Previously, lipid metabolism has been reported to be involved in the progression of chronic inflammation (31). LDL, as a modulator for lipid metabolism, serves a critical role in activating broadly diverse pathways associated with inflammation and fibrosis (32). A recent study demonstrated that the level of LDL was highly increased in activated fibroblasts (33). Therefore, the present study aimed to determine whether the expression of LDL could induce NLRC3 inflammasome activation. Diffuse LDL immunostaining was observed in the cardiac tissues of patients with HF, supporting the evidence linking LDL with cardiac dysfunction (Fig. 3A). Moreover, a strong correlation between LDL and NLRC3 expression was determined based on the RT-qPCR (Fig. 3B), which was further indicated via immunoblotting of human HF heart tissues (Fig. 3C). To further detect the role of LDL in NLRC3 inflammasome activation, CFs were infected with LDL shRNA or scrambled shRNA to knockdown LDL expression (Fig. 3D). When treating LDL-deficient cells with LPS, the results of RT-qPCR revealed that the mRNA expression levels of NLRC3, IL10 and TNFA were significantly suppressed compared with those in the control group (also treated with LPS) (Fig. 3E). These findings indicated that LDL may confer proinflammatory signatures to CFs through the NLRC3 inflammasome.

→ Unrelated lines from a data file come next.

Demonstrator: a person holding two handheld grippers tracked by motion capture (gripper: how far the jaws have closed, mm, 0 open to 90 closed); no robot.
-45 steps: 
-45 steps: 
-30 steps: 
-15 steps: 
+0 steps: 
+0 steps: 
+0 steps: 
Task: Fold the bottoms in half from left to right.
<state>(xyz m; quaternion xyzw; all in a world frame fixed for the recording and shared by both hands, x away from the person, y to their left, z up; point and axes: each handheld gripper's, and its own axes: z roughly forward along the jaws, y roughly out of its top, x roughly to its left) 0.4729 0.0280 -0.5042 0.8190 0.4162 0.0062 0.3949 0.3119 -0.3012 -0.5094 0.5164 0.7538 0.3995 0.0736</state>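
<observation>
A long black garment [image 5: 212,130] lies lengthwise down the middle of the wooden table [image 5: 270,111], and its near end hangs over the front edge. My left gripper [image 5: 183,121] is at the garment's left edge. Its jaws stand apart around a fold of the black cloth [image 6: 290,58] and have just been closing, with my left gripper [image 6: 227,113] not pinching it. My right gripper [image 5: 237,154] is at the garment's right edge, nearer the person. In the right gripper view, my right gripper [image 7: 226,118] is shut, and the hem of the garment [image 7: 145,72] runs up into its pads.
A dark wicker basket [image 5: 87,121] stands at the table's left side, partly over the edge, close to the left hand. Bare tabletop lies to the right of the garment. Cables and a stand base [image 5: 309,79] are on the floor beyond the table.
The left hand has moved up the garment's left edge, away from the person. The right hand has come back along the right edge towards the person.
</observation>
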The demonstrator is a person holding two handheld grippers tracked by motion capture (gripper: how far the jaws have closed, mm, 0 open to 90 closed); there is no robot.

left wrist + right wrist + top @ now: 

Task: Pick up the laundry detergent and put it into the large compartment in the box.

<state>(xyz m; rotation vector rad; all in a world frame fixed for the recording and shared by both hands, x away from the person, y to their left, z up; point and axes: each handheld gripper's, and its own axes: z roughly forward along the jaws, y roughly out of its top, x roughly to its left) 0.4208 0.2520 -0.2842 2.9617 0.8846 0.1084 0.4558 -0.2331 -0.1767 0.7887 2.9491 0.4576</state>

The aforementioned data indicated that activated CFs may contribute to the progression of cardiac chronic inflammation. The present study investigated whether cardiomyocyte injury could be inhibited by targeting the LDL-induced NLRC3 inflammasome. A proprotein convertase subtilisin/kexin type 9 (PCSK9) inhibitor (SBC-115076) was used to inhibit the levels of LDL in CF cultures (34). Following LPS stimulation, the mRNA expression levels of NLRC3, IL10 and TNFA were significantly suppressed by inhibition of LDL (Fig. 4A). Subsequently, the supernatant of LPS-stimulated CF cultures was harvested and mixed with neonatal cardiomyocytes (1:1); the results of a subsequent MTT assay revealed that cell viability was reduced by 70% in the untreated group (Fig. 4B). Ki-67 index was examined by immunostaining and revealed that the expression levels of Ki-67 were decreased in the control group without treatment (Fig. 4C). Most cardiomyocytes were actively proliferating (Ki-67⁺) after SBC-115076 treatment (Fig. 4C). When counting the pulse of cardiomyocytes, it was similarly revealed that SBC-115076 treatment significantly improved the viability of cells (Fig. 4D). These data suggested that inhibiting chronic inflammation via targeting LDL may provide beneficial effects on cardiomyocytic function. In addition, when neonatal cardiomyocytes were cultured with the supernatant of LPS-stimulated CFs or with fibroblasts from the hearts of a mouse model of HF, FCM analysis revealed that SBC-115076 treatment markedly inhibited the apoptosis of cardiomyocytes compared with that in the control group (Fig. 4E and F). These data demonstrated that activated CFs may construct an inflammasome-associated cytokine microenvironment promoting cardiac dysfunction.